SMS via Alcohol Puts New Spin on 'Message in a Bottle'
A team of Canadian and UK researchers successfully transferred the test phrase "O CANADA" from a transmitter to a receiver using chemical signals in alcohol. Though it's been widely reported their substance of choice was vodka, it was actually the ignominious isopropyl alcohol -- or rubbing alcohol, as it's more commonly known. Which is not to say vodka couldn't send a message.
Isopropyl alcohol is widely used as a solvent and a cleaning fluid, as well as in rubbing alcohol products, but researchers at two universities in Canada and the UK recently managed to use it to transmit a text message.
Nariman Farsad, a doctoral candidate at York University, led the experiment, working with Andrew Eckford, a professor at York, and Weisi Guo, the University of Warwick engineering professor who initiated the research.
The experiment used Arduino computers, an electronic spray to release the alcohol, fans to blow the alcohol along, and sensors for detecting the chemical signals and demodulating them back into text.
The device is the first implementation of a microscopic data communication system using chemical signals, and it is one of very few implementations of molecular communication at any dimension, according to the researchers.
Their findings may require rethinking of the mathematical tools used to calculate microscale communications.
"The system will most likely not be suitable for outdoor applications, or where there are strong interfering [air] currents," Farsad told TechNewsWorld.

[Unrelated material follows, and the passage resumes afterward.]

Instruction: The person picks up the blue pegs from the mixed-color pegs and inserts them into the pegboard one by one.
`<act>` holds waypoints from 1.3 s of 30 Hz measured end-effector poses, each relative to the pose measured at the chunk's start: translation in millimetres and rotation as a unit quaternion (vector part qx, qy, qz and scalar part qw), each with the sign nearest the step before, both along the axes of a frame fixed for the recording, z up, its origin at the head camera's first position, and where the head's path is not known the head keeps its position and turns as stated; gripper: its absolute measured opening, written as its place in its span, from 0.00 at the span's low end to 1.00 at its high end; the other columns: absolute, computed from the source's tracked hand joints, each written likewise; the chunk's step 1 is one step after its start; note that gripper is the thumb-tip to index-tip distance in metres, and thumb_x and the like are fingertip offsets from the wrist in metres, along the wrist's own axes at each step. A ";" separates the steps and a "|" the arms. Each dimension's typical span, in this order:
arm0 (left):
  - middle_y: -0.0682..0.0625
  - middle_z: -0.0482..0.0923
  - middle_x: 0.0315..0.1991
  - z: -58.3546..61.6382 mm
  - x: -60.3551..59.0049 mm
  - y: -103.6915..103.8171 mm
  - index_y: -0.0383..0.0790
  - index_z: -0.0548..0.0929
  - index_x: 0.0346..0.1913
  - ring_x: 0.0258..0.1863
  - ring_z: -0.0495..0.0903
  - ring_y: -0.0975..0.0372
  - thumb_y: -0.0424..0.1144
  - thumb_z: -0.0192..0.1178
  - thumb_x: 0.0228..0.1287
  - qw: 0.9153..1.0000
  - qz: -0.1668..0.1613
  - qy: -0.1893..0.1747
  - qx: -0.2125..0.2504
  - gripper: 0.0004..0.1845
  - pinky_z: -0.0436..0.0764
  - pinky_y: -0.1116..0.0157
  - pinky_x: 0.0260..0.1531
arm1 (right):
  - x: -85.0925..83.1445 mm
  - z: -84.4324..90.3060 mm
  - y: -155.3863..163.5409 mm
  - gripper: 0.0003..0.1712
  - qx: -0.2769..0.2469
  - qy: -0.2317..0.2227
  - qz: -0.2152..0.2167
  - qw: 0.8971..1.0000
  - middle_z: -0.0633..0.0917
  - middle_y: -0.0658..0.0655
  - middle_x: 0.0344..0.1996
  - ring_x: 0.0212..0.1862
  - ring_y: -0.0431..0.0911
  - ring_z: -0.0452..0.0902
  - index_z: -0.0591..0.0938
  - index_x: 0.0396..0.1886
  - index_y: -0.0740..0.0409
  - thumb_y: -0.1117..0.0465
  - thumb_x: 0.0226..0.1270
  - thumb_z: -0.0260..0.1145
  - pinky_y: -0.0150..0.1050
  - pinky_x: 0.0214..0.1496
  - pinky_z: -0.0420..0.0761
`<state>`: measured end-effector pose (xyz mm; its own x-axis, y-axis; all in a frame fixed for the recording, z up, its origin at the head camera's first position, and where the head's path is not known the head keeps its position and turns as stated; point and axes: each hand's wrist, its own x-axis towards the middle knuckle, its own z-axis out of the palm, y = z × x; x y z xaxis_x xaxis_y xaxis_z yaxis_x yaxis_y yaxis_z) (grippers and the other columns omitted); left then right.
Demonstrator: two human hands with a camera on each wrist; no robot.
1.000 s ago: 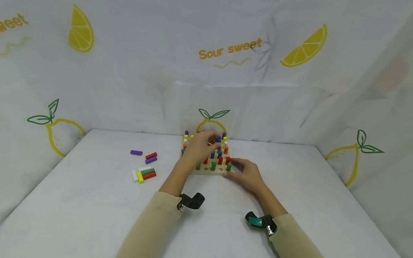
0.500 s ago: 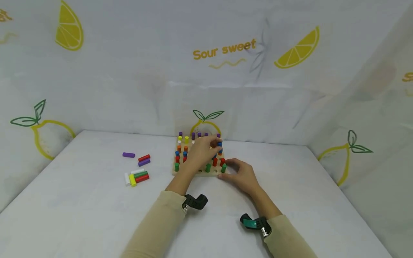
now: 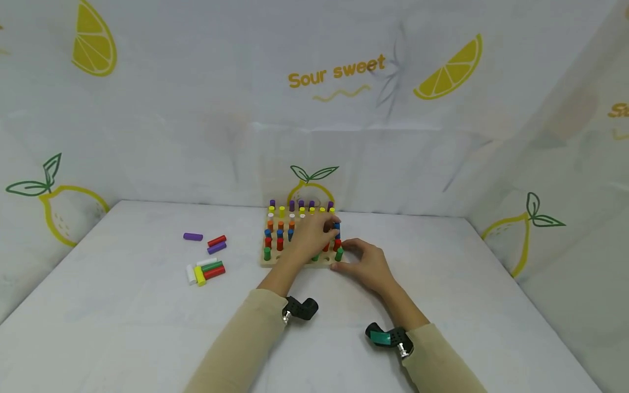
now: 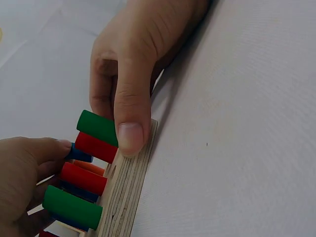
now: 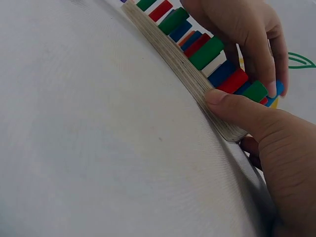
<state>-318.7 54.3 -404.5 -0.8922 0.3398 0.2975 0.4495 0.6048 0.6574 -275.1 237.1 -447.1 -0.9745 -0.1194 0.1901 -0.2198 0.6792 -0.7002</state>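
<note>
A wooden pegboard [image 5: 174, 55] bears rows of coloured pegs: green, red, blue, orange, white, yellow and purple. My left hand [image 3: 310, 236] reaches over it and pinches a blue peg [image 5: 279, 88] at the board's right side, standing upright above the red and green pegs there. Whether the peg sits fully in a hole cannot be seen. My right hand [image 3: 369, 266] grips the front right corner of the board, its thumb [image 4: 132, 136] pressed on the plywood edge. In the front row, a green peg [image 4: 97, 127] stands beside that thumb. My left hand and forearm hide the board's middle.
Loose pegs lie on the white tabletop to the left: a purple peg [image 3: 193, 237] and several others, among them a yellow peg [image 3: 200, 275] and a white peg [image 3: 191, 274]. A white cloth [image 3: 206, 158] printed with lemons hangs behind the table.
My left hand has moved slightly right and down over the board, with the blue peg lower between its fingers. The right hand keeps its grip on the corner. The head view has shifted.
</note>
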 end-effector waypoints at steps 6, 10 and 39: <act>0.50 0.87 0.47 -2.5 -1.6 0.6 0.45 0.85 0.56 0.47 0.84 0.60 0.41 0.65 0.70 1.000 0.005 -0.001 -0.013 0.14 0.85 0.59 0.52 | -1.1 -1.5 0.2 0.34 -0.005 -0.002 0.002 1.000 0.86 0.55 0.56 0.67 0.54 0.77 0.83 0.56 0.53 0.44 0.51 0.81 0.56 0.72 0.72; 0.49 0.88 0.49 -1.5 -1.0 1.6 0.43 0.85 0.56 0.49 0.85 0.58 0.40 0.65 0.70 1.000 0.008 -0.001 -0.017 0.14 0.84 0.58 0.54 | -1.4 -2.4 1.0 0.34 -0.001 -0.004 -0.001 1.000 0.86 0.55 0.57 0.67 0.53 0.77 0.83 0.57 0.53 0.44 0.52 0.80 0.56 0.72 0.72; 0.53 0.90 0.44 -7.7 -2.4 7.9 0.46 0.90 0.48 0.43 0.86 0.60 0.42 0.69 0.65 0.997 0.070 0.006 -0.038 0.11 0.85 0.63 0.42 | 1.0 -1.2 1.6 0.33 0.006 0.015 0.013 1.000 0.87 0.55 0.56 0.66 0.55 0.77 0.84 0.57 0.53 0.44 0.52 0.80 0.57 0.71 0.72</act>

However, there are "niche applications where radio does not perform well and there are no interfering currents."
Examples are underground communications in mines and sewer systems, and closed environments such as pipes and ducts.
What the Experiment Entailed
The researchers used the Arduino Uno microcontroller board for their transmitter.
For text entry, they used an Adafruit 16x2-character LCD Shield Kit that has six push buttons. The researchers wrote a program that let users enter text through the LCD's buttons.
They used the ITA2 code, which uses five bits to represent each letter in the alphabet.
The researchers designed an electrical switch board to hook up the transmitter with a DuroBlast electronic spray, which has a battery-operated electrical pump. Programming the microcontroller board let them control the duration of the sprays.
Another Arduino board was used for the receiver. It was linked to a custom-made PCB board on which three alcohol sensors with different sensitivities, power and operation circuit diagrams were mounted. The sensors all use a metal oxide semiconductor detection layer to detect the alcohol.
Blowing in the Wind
Tabletop fans were used to blow the alcohol mist from the transmitter to the receiver, which was placed some distance away.
Spray duration was set at 100 ms. The apparatus sprayed alcohol every three seconds when the bit at the beginning of the spray duration was a 1; when it was zero, the apparatus would not emit a spray.
The researchers found that the sensors' responses were nonlinear -- for example, between the 13th and 15th second, when the seventh periodic spray was discharged, the sensors showed a drop in voltage instead of an increase, as they should do when there is more alcohol in the air.
However, they do not know why.
Most molecular communication systems and many of the mathematical tools used in the literature on this subject are assumed to be linear, so this might require some rethinking of the assumptions about these systems.
Gotta Be Useful
Molecular communication systems might be useful in targeted drug delivery and medical diagnostics, the researchers suggested, or in sewer systems, pipelines, smart cities, and disaster search and rescue operations.
"I'm struggling to understand the use cases," Jagdish Rebello, director of communications and electronics research at IHS, told TechNewsWorld. "They're talking about nonlinear effects -- and when you don't have a linear response, you have a lot of problems."
The concept "is interesting from a scientific point of view, and could be used in sewage systems or where cellphones don't work, or data transmission at the microscopic level for targeted drug delivery," allowed Ronald Gruia, director, emerging telecoms, at Frost & Sullivan. "But the technology's going to have a very narrow spectrum of use."
The researchers plan to shrink the size of their platform by an order of magnitude for each new generation of devices until they reach the microscale level, Farsad said. They are already working on the second generation and "hope to reach microscale in a couple of years."